Récit d’un procès : Un étudiant poursuit son ex-copine, étudiante, pour vol de 70 000 FCFA
La chambre correctionnel du TGI de Banfora a jugé en décembre 2024 une affaire peu commune entre deux étudiants, Joseph et Djami (noms d’emprunt), ex-couple désormais en conflit judiciaire. Djami était poursuivie pour le vol présumé de la somme de 70 000 FCFA au préjudice de son ancien compagnon. S’en est suivi alors un long débat à la barre.
L’histoire a commencé quelque temps après la rupture de leur relation à Banfora. Joseph a, entre-temps, repris contact avec Djami pour « enterrer la hache de guerre », prétextant une opération chirurgicale prochaine et dont il n’était pas sûr de revenir en un morceau. Ainsi, ils étaient tous deux repartis sur la base d’une amitié simple. Et sur cette base, Joseph a demandé à Djami de lui préparer quelque chose à manger. Ce qu’elle accepta de bon cœur et lui remit dans l’un de ses plats à elle.
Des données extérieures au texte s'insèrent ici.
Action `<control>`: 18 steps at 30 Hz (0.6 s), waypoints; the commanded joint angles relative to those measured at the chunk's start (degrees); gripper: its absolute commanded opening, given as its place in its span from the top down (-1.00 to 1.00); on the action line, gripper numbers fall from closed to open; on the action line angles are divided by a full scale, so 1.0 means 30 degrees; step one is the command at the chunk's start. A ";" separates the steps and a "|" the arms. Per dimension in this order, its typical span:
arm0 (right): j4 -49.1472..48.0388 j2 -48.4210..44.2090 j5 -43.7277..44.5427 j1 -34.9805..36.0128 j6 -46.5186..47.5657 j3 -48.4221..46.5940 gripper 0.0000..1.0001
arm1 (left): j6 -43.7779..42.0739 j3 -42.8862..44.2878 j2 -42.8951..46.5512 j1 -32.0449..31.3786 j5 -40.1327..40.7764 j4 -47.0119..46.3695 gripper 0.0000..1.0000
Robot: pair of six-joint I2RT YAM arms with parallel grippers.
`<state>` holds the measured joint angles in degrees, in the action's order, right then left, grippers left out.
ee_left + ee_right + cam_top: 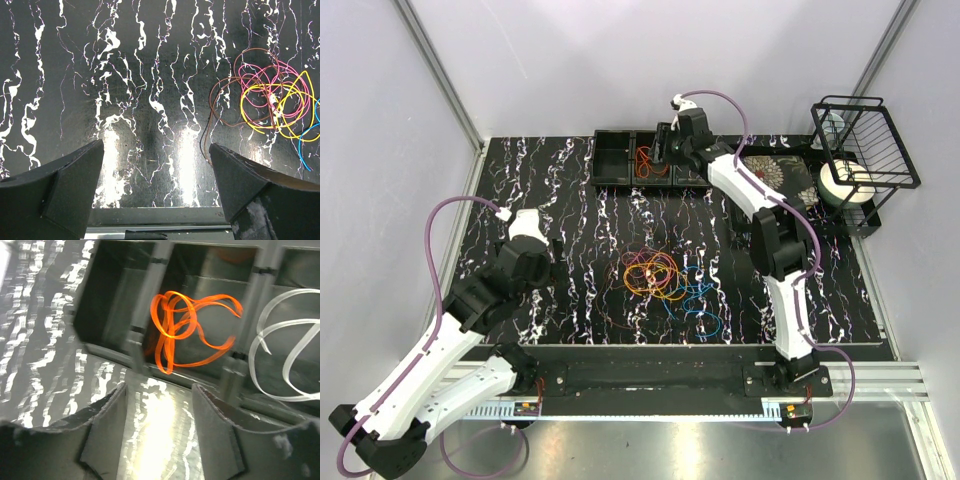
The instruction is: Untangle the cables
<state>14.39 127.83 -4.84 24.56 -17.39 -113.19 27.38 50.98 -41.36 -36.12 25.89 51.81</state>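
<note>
Left gripper (156, 145), nearest, well left of the tangle (660, 275) and low over the table (570, 200): fingers spread wide, with only bare marbled surface between them; it holds nothing. In its wrist view the tangle lies ahead and to the right. Pink, yellow and brown loops overlap there, a brown strand trails back toward the right finger (250, 185), and a blue strand is cut off by the frame edge.

The tangle sits about mid-table. Orange, yellow, pink and red loops are heaped together, and the blue cables (700, 300) spill from its near right side. Which loop passes over which cannot be made out from above.

Right gripper (159, 386), beyond the tangle at the far edge: fingers parted, the gap showing only bright table, nothing gripped. It faces the tray (610, 170), a black box of three compartments directly behind the tangle. The orange cable (185, 325) is in the middle compartment, smeared by blur, so its exact lie is uncertain. A white loop (290, 350) shows in the compartment to its right, partly cropped. From above, the arm hides that compartment.
</note>
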 commanded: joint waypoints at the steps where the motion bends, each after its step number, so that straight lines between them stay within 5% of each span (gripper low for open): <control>1: -0.0198 0.1244 -0.2016 0.0222 -0.0882 -0.2228 -0.12 | -0.0131 -0.0002 0.0019 0.0057 -0.0017 -0.0747 -0.80; 11: 0.1735 0.6953 -0.2752 0.0223 -0.1177 -1.0248 0.12 | -0.0189 0.0027 -0.0303 0.0086 -0.0075 -0.0747 -0.80; 18: 0.1647 0.8688 -0.1905 0.0135 -0.0827 -1.2163 0.14 | -0.0190 0.0028 -0.0537 0.0086 -0.0017 -0.0747 -0.80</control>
<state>19.62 152.64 -11.64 24.67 -20.45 -144.94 27.38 50.98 -42.59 -36.10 25.91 51.75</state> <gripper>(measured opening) 0.433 0.903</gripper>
Les faits ci-dessus se sont déroulés en 2023 et, jusqu’en 2024, la fille n’avait toujours pas récupéré ces plats, malgré qu’elle ait relancé encore et encore son ex-copain à ce sujet. Pour la suite de ses études, la fille devait quitter courant l’année la cité du paysan noir, et bien décidée à partir avec ses plats, elle se serait rendue à 22h chez le jeune homme la veille de son départ dans l’espoir de les récupérer. Là, elle trouva de la lumière dans la maison de Joseph et, sur conseil de la voisine, elle entra, mais très vite s’aperçut que ce dernier était absent. Elle ressort aussitôt et lui envoie un dernier message dans lequel elle dit : « Demain je veux mes plats et c’est non négociable ».
Les deux versions concordent, sauf qu’à la fin Joseph déclare ne pas avoir quitté sa maison après 18h et n’avoir reçu aucune visite. Aussi, quand il s’est rendu compte que son argent avait disparu, il s’est adressé à la voisine, qui lui a appris le passage la veille au soir de son ex. Après quoi, il l’a immédiatement appelée et, face au manque de réceptivité de cette dernière, il s’est résolu à porter l’affaire devant les tribunaux.
À la question du procureur de savoir s’il y avait réellement de l’argent dans la maison de Joseph le jour du passage de son ex-copine, étant donné qu’il ne verrouille que rarement sa porte quand il est absent et qu’il n’avait pas vérifié lui-même la présence de l’argent le jour des faits ou la veille, Joseph perd son sang-froid. Les remarques de Joseph ont contraint le président du tribunal à le ramener à l’ordre : « Si vous continuez, vous allez changer de place ».
C’est sur fond d’échanges tendus entre les différentes parties que le parquet a préféré demander au tribunal de renvoyer le dossier au 21 janvier 2025, afin de vérifier les deux versions et de voir clair dans cette affaire. À cette date, les débats ont repris et le procureur a requis la relaxe de Djami au bénéfice du doute.
Faute de preuves suffisantes, le tribunal a suivi le parquet et relaxé Djami au bénéfice du doute.